Erstmals wurde Reitersdorf im Jahr 866 als „villa rateresthorp“ urkundlich erwähnt, später 893 als „Retersdorpht“. Damit gehört der Ort zu den ältesten nachweisbaren Siedlungen im Raum Bad Honnef. Im Hochmittelalter gewann der Standort weiter an Bedeutung: Nach 1271 ließ Johann von Löwenberg hier eine Burg errichten. 1288 wird sie als „Castrum Reyterstorp“ erwähnt – als Lehen des Grafen von Jülich.

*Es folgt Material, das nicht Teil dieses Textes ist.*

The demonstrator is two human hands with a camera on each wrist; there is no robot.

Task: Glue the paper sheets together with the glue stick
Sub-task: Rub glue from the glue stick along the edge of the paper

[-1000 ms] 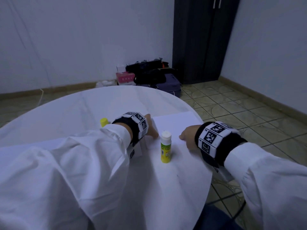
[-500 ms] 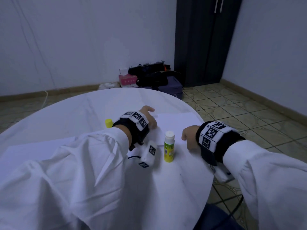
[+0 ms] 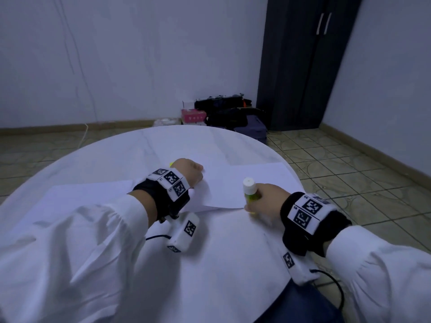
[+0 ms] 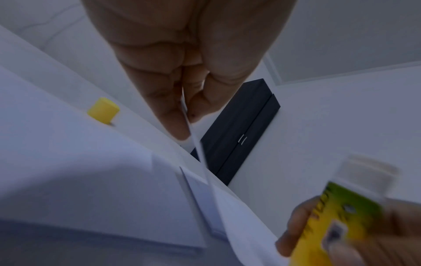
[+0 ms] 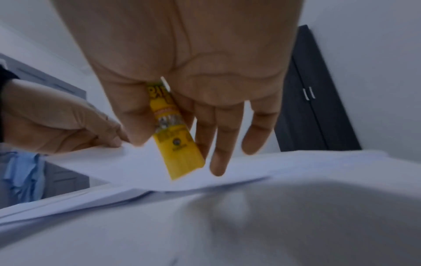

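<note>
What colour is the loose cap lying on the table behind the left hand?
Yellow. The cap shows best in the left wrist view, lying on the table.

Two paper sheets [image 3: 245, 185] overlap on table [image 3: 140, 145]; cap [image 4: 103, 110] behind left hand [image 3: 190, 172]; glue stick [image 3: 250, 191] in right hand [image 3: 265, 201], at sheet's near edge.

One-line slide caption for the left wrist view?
Left hand pinches a paper sheet; right hand holds the glue stick nearby.

A round white table [image 3: 130, 150] carries two paper sheets [image 3: 77, 199], partly overlapping, and a small yellow cap [image 4: 103, 110] beside them.
</note>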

Doch die Anlage bestand nicht dauerhaft. Bereits 1317 wurde die Burg auf Betreiben des Kölner Erzbischofs geschleift. Danach verliert sich ihre Spur weitgehend; 1517 taucht der Ort letztmalig als „Rettersdorf“ in einem Schatzbuch der Jesuiten aus Köln auf.
Über Jahrhunderte hinweg blieben lediglich Mauerreste erhalten. Noch im 17. Jahrhundert wurden diese für praktische Zwecke wie Keller und Stallungen genutzt. Erst 1870 rückte die Vergangenheit wieder stärker ins Blickfeld: Der Bonner Anthropologe H. Schaaffhausen entdeckte die Grundmauern und untersuchte sie, bevor sie erneut zugeschüttet wurden.
Eine neue Nutzung erhielt das Gelände im 19. Jahrhundert mit dem Bau einer herrschaftlichen Villa für General von Seydlitz, die später als „Villa Bredt-Lipp“ bekannt wurde. Diese prägte das Areal bis in die zweite Hälfte des 20. Jahrhunderts.
In den 1970er Jahren übernahm die Stadt Bad Honnef das Gelände. Die Villa wurde 1974 abgerissen, und das Areal in einen öffentlichen Park umgestaltet – den heutigen Reitersdorfer Park. Damit wurde ein Ort geschaffen, der Naherholung und Geschichte miteinander verbindet.
Ein entscheidender Schritt zur Sichtbarmachung der Vergangenheit erfolgte Anfang der 1980er Jahre: 1981/82 wurde die ehemalige Burganlage archäologisch freigelegt und ihre Fundamente restauriert. Heute sind die Grundstrukturen wieder erkennbar.
Die Ruine zeigt einen etwa 22 mal 22 Meter großen Mauerring, der ursprünglich einen quadratischen Turm umschloss. Später wurde dieser durch einen rechteckigen Bau ersetzt. Die Burg war zudem von einem Wassergraben umgeben – ob dieser jedoch jemals vollständig ausgebaut wurde, ist bis heute unklar.
So vereint der Reitersdorfer Park heute Natur, Erholung und ein Stück mittelalterlicher Geschichte – ein Ort, an dem sich Vergangenheit und Gegenwart auf besondere Weise begegnen.